- **WHAT IS EXPECTED**
Every line of the data should be output word for word.

DATA SHOWN Start Marker

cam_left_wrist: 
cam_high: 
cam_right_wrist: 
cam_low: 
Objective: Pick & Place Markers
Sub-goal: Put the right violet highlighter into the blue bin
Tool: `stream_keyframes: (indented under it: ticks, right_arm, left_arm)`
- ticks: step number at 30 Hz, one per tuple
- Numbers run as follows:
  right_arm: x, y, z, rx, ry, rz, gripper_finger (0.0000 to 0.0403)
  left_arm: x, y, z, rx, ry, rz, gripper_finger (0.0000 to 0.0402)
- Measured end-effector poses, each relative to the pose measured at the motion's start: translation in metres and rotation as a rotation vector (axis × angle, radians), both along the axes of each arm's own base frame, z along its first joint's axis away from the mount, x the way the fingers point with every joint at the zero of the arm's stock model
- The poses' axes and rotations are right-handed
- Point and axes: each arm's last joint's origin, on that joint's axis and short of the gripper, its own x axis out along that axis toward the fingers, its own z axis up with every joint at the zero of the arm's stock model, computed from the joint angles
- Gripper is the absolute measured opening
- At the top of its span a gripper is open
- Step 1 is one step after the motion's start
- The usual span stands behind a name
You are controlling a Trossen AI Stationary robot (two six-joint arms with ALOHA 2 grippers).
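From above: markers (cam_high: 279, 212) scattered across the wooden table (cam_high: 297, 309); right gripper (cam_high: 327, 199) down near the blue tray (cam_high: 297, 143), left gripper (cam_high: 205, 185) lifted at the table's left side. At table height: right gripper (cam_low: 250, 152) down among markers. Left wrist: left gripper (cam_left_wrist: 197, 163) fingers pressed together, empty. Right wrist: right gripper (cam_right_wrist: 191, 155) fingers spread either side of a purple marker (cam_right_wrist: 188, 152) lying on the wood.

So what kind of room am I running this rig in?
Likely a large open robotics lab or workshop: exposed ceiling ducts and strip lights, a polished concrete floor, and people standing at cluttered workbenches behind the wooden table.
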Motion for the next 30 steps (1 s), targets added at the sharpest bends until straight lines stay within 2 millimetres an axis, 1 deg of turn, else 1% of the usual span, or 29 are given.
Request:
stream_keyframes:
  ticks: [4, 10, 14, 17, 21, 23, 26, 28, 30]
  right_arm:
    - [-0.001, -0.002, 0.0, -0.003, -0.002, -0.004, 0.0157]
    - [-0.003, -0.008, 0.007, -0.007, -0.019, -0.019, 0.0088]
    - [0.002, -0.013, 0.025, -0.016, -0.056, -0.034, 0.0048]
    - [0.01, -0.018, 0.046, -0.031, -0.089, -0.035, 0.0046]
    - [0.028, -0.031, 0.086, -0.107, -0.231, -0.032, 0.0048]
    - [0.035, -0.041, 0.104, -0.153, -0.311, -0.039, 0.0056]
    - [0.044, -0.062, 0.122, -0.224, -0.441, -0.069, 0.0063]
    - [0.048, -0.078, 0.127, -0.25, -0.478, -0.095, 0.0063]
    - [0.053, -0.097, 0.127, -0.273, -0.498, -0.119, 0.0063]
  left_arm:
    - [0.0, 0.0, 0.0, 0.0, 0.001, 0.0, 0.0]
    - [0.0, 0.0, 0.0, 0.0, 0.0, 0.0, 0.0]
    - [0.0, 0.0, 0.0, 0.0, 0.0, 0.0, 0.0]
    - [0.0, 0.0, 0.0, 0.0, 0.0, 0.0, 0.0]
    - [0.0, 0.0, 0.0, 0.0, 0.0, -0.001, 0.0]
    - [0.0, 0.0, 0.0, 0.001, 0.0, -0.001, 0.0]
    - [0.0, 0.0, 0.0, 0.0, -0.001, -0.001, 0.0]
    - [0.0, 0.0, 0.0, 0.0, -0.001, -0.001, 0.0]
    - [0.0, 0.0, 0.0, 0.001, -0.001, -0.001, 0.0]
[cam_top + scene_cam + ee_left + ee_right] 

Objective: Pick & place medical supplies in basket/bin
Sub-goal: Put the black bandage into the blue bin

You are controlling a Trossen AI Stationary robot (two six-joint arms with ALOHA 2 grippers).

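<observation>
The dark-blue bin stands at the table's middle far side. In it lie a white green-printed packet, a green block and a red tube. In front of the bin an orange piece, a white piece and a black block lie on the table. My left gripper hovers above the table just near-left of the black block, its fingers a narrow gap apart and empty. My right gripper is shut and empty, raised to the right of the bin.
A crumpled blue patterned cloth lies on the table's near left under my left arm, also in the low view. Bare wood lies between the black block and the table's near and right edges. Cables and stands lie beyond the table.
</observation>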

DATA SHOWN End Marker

- **EXERCISE RESPONSE**
cam_left_wrist: 
cam_high: 
cam_right_wrist: 
cam_low: 
Objective: Pick & Place Markers
Sub-goal: Put the right violet highlighter into the blue bin
Tool: `stream_keyframes: (indented under it: ticks, right_arm, left_arm)`
- ticks: step number at 30 Hz, one per tuple
- Numbers run as follows:
  right_arm: x, y, z, rx, ry, rz, gripper_finger (0.0000 to 0.0403)
  left_arm: x, y, z, rx, ry, rz, gripper_finger (0.0000 to 0.0402)
- Measured end-effector poses, each relative to the pose measured at the motion's start: translation in metres and rotation as a rotation vector (axis × angle, radians), both along the axes of each arm's own base frame, z along its first joint's axis away from the mount, x the way the fingers point with every joint at the zero of the arm's stock model
- The poses' axes and rotations are right-handed
- Point and axes: each arm's last joint's origin, on that joint's axis and short of the gripper, its own x axis out along that axis toward the fingers, its own z axis up with every joint at the zero of the arm's stock model, computed from the joint angles
- Gripper is the absolute measured opening
- At the top of its span a gripper is open
- Step 1 is one step after the motion's start
- The usual span stands behind a name
You are controlling a Trossen AI Stationary robot (two six-joint arms with ALOHA 2 grippers).
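From above: markers (cam_high: 279, 212) scattered across the wooden table (cam_high: 297, 309); right gripper (cam_high: 327, 199) down near the blue tray (cam_high: 297, 143), left gripper (cam_high: 205, 185) lifted at the table's left side. At table height: right gripper (cam_low: 250, 152) down among markers. Left wrist: left gripper (cam_left_wrist: 197, 163) fingers pressed together, empty. Right wrist: right gripper (cam_right_wrist: 191, 155) fingers spread either side of a purple marker (cam_right_wrist: 188, 152) lying on the wood.

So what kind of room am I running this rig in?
Likely a large open robotics lab or workshop: exposed ceiling ducts and strip lights, a polished concrete floor, and people standing at cluttered workbenches behind the wooden table.
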Motion for the next 30 steps (1 s), targets added at the sharpest bends until straight lines stay within 2 millimetres an axis, 1 deg of turn, else 1% of the usual span, or 29 are given.
Request:
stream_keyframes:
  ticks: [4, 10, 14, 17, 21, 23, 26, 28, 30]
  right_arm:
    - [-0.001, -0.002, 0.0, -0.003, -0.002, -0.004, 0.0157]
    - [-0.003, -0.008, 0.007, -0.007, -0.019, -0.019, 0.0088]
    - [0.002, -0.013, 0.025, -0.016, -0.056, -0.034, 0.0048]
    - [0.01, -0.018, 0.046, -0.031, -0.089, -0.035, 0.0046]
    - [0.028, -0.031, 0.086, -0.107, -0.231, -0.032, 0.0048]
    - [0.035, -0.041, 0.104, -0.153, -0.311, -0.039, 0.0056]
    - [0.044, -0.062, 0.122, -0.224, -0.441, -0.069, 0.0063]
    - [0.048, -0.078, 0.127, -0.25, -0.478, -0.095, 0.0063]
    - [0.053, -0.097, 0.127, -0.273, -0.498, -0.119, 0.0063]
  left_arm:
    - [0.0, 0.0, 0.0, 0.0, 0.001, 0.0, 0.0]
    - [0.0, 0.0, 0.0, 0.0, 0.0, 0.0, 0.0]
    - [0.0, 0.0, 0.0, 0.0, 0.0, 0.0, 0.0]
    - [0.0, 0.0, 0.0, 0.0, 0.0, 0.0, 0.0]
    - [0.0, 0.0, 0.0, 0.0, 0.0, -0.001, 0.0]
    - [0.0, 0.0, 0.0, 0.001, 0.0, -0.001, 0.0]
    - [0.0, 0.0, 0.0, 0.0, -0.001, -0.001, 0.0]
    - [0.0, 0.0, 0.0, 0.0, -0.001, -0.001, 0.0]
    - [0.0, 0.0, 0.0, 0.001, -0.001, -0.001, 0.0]
[cam_top + scene_cam + ee_left + ee_right] 

Objective: Pick & place medical supplies in basket/bin
Sub-goal: Put the black bandage into the blue bin

You are controlling a Trossen AI Stationary robot (two six-joint arms with ALOHA 2 grippers).

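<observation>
The dark-blue bin stands at the table's middle far side. In it lie a white green-printed packet, a green block and a red tube. In front of the bin an orange piece, a white piece and a black block lie on the table. My left gripper hovers above the table just near-left of the black block, its fingers a narrow gap apart and empty. My right gripper is shut and empty, raised to the right of the bin.
A crumpled blue patterned cloth lies on the table's near left under my left arm, also in the low view. Bare wood lies between the black block and the table's near and right edges. Cables and stands lie beyond the table.
</observation>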

What was asked now has a complete answer.